Глава восьмая. Гангстерская тройка

Однажды вечером друзья сидели в ресторане гостиницы «Интурист», поджидая помощника капитана итальянского танкера «Марко Поло».

Месяцем раньше помощник принял от них заказ на поставку большой — до тысячи штук — партии белых нейлоновых сорочек, пользовавшихся тогда в Союзе бесподобной популярностью.

Судно вошло в одесский порт утром, но и к полуночи итальянец не появился.

Ресторан уже закрывался, на столе перед Юлием стояло нетронутым его любимое блюдо — вареный карп по-жидовски, — как вдруг в дверном проёме, сгибаясь под тяжестью двух огромных баулов, появилось очаровательное юное создание. Молодые люди переглянулись.

— Залётная птаха, — отреагировал Бруно на появление прекрасной незнакомки. Ему можно верить. Он знал в лицо всех одесских проституток, а кто ещё, кроме них, в этот час мог появиться в ресторане?

— Ты о баулах? — лениво откликнулся Юлий.

— И о них тоже, — Бруно поднялся, чтобы помочь дюймовочке преодолеть заслон из двух швейцаров.

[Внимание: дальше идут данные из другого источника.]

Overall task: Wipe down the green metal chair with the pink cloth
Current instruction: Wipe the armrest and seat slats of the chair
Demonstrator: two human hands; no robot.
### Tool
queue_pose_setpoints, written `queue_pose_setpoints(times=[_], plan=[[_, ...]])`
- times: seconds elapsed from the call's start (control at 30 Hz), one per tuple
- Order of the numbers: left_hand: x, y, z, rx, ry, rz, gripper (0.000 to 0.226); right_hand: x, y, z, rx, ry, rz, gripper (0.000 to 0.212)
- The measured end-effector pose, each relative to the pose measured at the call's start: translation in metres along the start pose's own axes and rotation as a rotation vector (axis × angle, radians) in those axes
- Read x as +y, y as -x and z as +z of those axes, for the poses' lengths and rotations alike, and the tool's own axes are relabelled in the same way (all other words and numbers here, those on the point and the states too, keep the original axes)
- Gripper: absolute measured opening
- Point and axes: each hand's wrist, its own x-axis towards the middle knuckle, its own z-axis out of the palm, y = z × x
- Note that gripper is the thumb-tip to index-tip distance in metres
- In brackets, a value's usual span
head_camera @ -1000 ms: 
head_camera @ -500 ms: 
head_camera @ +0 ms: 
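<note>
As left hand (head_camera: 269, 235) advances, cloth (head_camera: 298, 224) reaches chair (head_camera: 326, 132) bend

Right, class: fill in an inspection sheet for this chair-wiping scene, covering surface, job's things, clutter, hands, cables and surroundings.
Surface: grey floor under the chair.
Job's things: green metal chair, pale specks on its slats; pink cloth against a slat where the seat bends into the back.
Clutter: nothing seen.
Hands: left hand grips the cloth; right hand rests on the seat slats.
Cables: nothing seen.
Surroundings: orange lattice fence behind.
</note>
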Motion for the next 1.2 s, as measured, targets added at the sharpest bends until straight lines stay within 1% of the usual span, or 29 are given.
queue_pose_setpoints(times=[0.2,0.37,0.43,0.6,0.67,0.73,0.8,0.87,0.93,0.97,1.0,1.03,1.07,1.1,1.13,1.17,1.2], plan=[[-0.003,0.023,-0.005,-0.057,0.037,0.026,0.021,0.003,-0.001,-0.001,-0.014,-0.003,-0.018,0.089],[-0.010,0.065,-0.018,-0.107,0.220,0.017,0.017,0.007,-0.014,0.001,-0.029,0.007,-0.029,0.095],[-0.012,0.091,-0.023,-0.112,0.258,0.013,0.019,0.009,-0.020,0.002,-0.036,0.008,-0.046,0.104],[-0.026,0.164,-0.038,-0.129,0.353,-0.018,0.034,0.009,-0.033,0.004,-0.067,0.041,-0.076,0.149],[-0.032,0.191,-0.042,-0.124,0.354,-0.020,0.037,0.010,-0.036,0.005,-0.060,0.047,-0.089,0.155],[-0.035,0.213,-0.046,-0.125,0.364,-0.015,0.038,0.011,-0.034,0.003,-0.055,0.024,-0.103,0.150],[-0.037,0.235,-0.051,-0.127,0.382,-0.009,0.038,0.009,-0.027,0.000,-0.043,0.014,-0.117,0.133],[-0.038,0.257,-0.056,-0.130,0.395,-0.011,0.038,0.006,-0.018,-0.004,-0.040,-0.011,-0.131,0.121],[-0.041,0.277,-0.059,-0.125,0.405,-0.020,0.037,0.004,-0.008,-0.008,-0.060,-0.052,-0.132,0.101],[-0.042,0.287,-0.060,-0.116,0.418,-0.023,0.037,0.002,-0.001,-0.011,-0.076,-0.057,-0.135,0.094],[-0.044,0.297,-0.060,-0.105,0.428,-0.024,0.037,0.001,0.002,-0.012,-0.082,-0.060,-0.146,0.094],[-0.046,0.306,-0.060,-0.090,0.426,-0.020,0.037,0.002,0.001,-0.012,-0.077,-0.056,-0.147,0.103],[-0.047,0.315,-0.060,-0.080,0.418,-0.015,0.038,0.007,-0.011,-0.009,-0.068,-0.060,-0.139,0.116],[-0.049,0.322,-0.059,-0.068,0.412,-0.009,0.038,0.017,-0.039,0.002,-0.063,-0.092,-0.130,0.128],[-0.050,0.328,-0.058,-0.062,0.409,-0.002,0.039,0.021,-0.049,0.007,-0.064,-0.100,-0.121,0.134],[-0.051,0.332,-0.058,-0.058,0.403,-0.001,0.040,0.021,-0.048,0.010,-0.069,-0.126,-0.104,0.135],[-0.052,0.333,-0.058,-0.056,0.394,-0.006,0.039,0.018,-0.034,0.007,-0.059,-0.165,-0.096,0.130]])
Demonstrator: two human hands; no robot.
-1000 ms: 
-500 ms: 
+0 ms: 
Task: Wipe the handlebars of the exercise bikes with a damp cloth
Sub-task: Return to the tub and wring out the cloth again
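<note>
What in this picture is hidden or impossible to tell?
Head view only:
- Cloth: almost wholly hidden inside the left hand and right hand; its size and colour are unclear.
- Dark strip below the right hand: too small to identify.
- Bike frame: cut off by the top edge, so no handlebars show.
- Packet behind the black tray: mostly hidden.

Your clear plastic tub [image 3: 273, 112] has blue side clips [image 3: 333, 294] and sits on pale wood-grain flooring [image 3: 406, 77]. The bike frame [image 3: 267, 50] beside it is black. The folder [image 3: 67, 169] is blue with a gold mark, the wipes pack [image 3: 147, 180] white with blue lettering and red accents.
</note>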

Через минуту Оксана уже беззаботно щебетала за столом друзей. Впрочем, сыпавшаяся из её уст околесица не мешала ей прихлебывать шампанское и поглощать ломти карпа.

Кокетничая и простодушно улыбаясь, девушка сообщила нежданным покровителям, что приехала в Одессу из Киева прикупить своему брату, вернувшемуся из армии, носильные вещи. Прибыв на вокзал, она обнаружила пропажу денег и билета. В настоящий момент она ищет покупателей на часть приобретённых ею вещей для брата.

— Всё фирменное, и отдам за полцены, лишь бы на билет и обратную дорогу хватило, — подытожила она.

Бруно, подхватив баулы, повёл Оксану в кабинет дежурного администратора. «Ну и прыть! — улыбнулся Юлий, хотел закрепить знакомство с дюймовочкой. и если она будет согласна, то провести с нею ночь.

Через минуту Бруно с перекошенным лицом подлетел к столу.

— Что, не дала? — подначил приятеля Герцог.

— Старик, у неё в сумках мои вещи, да-да, те самые! Что будем делать?!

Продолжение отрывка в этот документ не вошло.